Return to the Tropical Fruits Forum | Post a Follow-Up

 o
Thai mango varieties

Posted by musaboru (My Page) on
Sun, Nov 7, 10 at 20:54

I noticed in another thread that Mango Kush was asking for a list of Thai variety names. I thought I might help start it. This is definitely not a complete list. And I compiled it from multiple Thai sites.

Falan (fah-lun) - "sky burst"
Image and video hosting by TinyPic

Maha Chanok (ma-haa chah-noke) - not a helicopter (chinook).
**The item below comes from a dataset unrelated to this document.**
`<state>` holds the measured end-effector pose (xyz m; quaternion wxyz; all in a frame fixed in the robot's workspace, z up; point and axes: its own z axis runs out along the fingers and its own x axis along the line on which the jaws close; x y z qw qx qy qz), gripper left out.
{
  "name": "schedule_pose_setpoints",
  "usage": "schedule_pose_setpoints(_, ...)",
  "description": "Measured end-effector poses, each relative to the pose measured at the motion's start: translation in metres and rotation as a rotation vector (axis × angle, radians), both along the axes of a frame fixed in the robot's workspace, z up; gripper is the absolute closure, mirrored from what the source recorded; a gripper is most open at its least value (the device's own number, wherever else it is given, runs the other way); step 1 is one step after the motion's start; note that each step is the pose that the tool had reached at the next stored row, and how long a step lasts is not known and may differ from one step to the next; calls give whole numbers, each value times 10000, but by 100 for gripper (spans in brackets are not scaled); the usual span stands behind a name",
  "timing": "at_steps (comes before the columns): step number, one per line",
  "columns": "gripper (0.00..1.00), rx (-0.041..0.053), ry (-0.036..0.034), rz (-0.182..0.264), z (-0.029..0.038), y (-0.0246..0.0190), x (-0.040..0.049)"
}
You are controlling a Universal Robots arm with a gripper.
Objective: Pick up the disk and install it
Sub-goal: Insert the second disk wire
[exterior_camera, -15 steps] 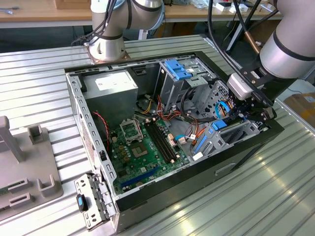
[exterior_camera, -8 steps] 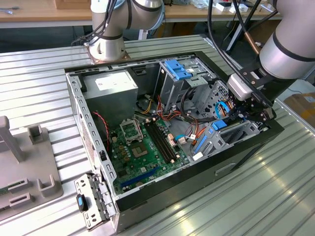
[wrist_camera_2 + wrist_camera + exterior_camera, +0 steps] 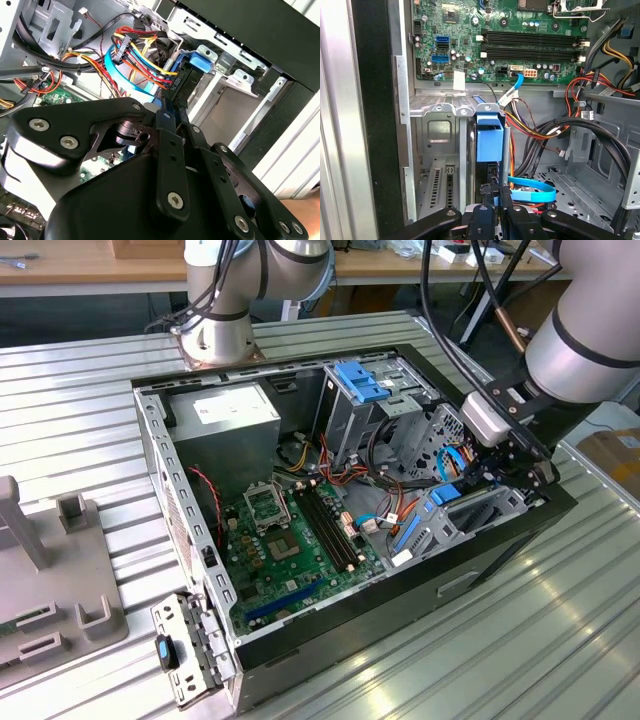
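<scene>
One gripper, its two black fingers pinched together on the disk, which stands on edge in the drive bay at the case's corner on the exterior view's right. In the first wrist view, one blue carrier face shows right beyond the fingertips, one flat blue cable loops beside it, and farther off lies the motherboard with four memory slots.

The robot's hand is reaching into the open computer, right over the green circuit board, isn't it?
Not quite. The hand is in the open computer, but not over the green circuit board. The exterior view shows it at the metal drive bay beside the board, by the blue-framed disk.
</scene>
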<state>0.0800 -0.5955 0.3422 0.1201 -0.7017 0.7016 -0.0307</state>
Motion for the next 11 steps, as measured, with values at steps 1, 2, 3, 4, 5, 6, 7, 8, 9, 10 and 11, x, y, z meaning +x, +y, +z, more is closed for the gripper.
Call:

This is named after Maha-Janaka of Buddhist Jataka tales and is pronounced Maha Chanok in Thai. Has a red blush on ripe
Image and video hosting by TinyPicImage and video hosting by TinyPic

Nam Dok Mai (num doke my) - means "flower water" or nectar
Image and video hosting by TinyPic

Nam Dok Mai Si Thong (num doke my see tong) - "Gold-colored" version of above
Image and video hosting by TinyPic

Chok Anan (choke ah-nun) - means luck of Ananda or luck of infinity, probably someone's name
Image and video hosting by TinyPicImage and video hosting by TinyPic

Thong Dam (tong dum) - "black gold"
Image and video hosting by TinyPicImage and video hosting by TinyPic

Khiaw Sawoei (kiew sa-weuy) - "green eating"
Image and video hosting by TinyPicImage and video hosting by TinyPic

Okrong (oak rohng) - I'm not sure how to translate this, but it could mean something like "chest canal"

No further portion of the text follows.